El Peropalo es el nombre con el que se conoce la peculiar fiesta de Carnaval en Villaueva de la Vera (Cáceres). Dicha celebración se desmarca de la tipología convencional más frecuente de representación carnavalesca en la que prima el disfraz. En dicho pueblo verato, el Carnaval está inmerso en una serie de manifestaciones simbólicas muy particulares, todas ellas ritualizadas. El Peropalo es la referencia por antonomasia de los habitantes del pueblo y ha adquirido en las últimas décadas un papel identitario para toda la comarca de la Vera.

Durante los días de Carnaval, Villanueva se llena de forasteros atraídos por esta particular representación donde todo el pueblo viste sus trajes populares (en lugar de disfrazarse), tocan sus instrumentos musicales tradicionales, etc... Todo ello conforma un característico ambiente visual y sonoro, que unido a su interesante arquitectura tradicional, su sugestivo paisaje y su atractiva gastronomía, hacen de esta localidad extremeña un lugar de referencia en la celebración del Carnaval en España.

El ritual

El Peropalo es un muñeco, de tamaño natural, formado sobre una armadura y vestido con calzón antiguo, abotonado a los lados y formando una pieza con la chaquetilla, hecha del mismo paño que los calzones. Completa el atuendo una faja negra y un pañuelo blanco, que se le ata al cuello. La cabeza se fabrica con una careta de cartón y se cubre con un gran sombrero, poniéndola un cigarro en la boca. Este muñeco lo hacen los peropaleros que son un grupo de personas que forman los iniciados. Estos velan por el pelele y además dirigen toda la celebración y se encargan de tocar el tambor, el principal instrumento de esta fiesta. Al muñeco se le confecciona en un lugar secreto entre redobles de tambor y recitados letanías misteriosas.

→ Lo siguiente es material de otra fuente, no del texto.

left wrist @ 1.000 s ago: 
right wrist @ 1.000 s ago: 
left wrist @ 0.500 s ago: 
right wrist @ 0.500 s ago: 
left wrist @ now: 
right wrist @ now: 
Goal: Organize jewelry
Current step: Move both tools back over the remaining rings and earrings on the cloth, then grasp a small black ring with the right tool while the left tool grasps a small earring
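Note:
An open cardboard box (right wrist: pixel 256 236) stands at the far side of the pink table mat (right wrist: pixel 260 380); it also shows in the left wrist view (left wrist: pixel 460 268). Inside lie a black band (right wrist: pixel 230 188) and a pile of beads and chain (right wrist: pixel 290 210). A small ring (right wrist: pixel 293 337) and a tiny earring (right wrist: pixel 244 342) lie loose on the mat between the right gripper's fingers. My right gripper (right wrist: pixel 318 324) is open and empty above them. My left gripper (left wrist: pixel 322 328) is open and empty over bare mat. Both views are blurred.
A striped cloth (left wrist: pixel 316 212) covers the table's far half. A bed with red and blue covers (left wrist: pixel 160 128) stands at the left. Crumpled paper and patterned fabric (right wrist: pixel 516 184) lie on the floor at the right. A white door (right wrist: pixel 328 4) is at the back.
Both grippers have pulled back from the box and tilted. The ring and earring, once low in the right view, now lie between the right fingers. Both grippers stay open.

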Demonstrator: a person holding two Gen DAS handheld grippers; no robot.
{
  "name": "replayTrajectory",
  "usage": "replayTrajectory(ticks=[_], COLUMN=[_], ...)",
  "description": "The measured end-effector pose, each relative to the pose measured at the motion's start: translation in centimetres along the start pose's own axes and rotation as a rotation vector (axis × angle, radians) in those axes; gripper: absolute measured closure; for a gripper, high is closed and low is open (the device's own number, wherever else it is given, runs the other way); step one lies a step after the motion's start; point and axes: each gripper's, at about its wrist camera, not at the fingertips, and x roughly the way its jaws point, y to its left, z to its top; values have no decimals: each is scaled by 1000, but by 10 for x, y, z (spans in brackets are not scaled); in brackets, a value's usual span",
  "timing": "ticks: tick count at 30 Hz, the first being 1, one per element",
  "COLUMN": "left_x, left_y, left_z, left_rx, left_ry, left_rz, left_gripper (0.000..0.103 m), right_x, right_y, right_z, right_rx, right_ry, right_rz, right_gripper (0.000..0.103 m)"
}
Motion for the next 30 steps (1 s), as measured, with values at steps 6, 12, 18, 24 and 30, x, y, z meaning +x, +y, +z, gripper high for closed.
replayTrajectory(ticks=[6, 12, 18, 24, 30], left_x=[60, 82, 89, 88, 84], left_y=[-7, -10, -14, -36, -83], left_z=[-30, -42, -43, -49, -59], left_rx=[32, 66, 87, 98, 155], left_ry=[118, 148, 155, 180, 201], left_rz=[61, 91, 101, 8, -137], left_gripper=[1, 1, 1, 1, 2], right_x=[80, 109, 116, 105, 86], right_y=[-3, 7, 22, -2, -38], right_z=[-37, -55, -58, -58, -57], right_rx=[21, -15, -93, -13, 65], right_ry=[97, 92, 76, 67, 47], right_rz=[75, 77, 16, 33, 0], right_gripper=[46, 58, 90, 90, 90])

El pelele recorrerá el pueblo, acompañado siempre por el tambor, bailará entre el regocijo de todos, será acusado, juzgado y sacrificado el martes de Carnaval. También habrá ofertas para quien lo desee, a una mesa de autoridades; los oferentes son golpeados con calabazas una vez depositada su contribución. Tampoco falta la jura de la bandera presidida por el capitán y la capitana, provista del emblema de su rango, que es un chorizo colgado de una vara de zarza. Se organizan dos bandos antes de la muerte del Peropalo, uno de ellos pide su muerte por promiscuo y otros vocean para que no sea ejecutado.

Interpretación

Según la tradición local, la fiesta es ancestral. La primer referencia documental se vincula con un proceso inquisitorial de 1752, ante la acusación de que en el pueblo, todos los años, se asesinaba en el fuego a una persona. En el proceso se personó el Concejo en pleno, y representaron en directo su fiesta, para demostrar que lo que se quemaba era un muñeco, un judío al que se le atribuían todos los males, entre estos, los más característicos eran los de tipo sexual.

Para muchos antropólogos esta fiesta se encuentra en el marco de las celebraciones que conmemoran el paso de un ciclo a otro. Es decir, la vida y la muerte , el paso de una estación a otra, la lucha entre el invierno que muere y la llegada de la primavera. Son muchos los lugares del mundo donde se simbolizan estos rituales de variadas formas. En algunas regiones de occidente se quemaban viejas de cartón en este periodo carnavalesco, muñecos de paja y entierros de animales y personas. Incluso antiguamente la paja del propio muñeco cuando se mataba se llevaba a los terrenos de labranza con la idea de fecundar, generar abundancia y fertilidad a la cosecha. También asociado a los rituales de regeneración se encuentran las luchas de bandos contrarios, unos a favor de la muerte y otros en contra de ella. Esta lucha es por sí misma un ritual de estimulación de las fuerzas genésicas, donde al final siempre triunfa la muerte. Otro de los elementos rituales presentes en el Peropalo y otras fiestas de este carácter son los ruidos , los golpes y empujones, prácticas todas ellas en el marco de la regeneración de la vida vegetativa.

La fiesta del Peropalo responde por tanto a una celebración de importante carga simbólica, pero uno de los aspectos más interesante es el fuerte vínculo identitario que genera dicha celebración, donde la transmisión de manera secular se sigue transmitiendo de padres a hijos.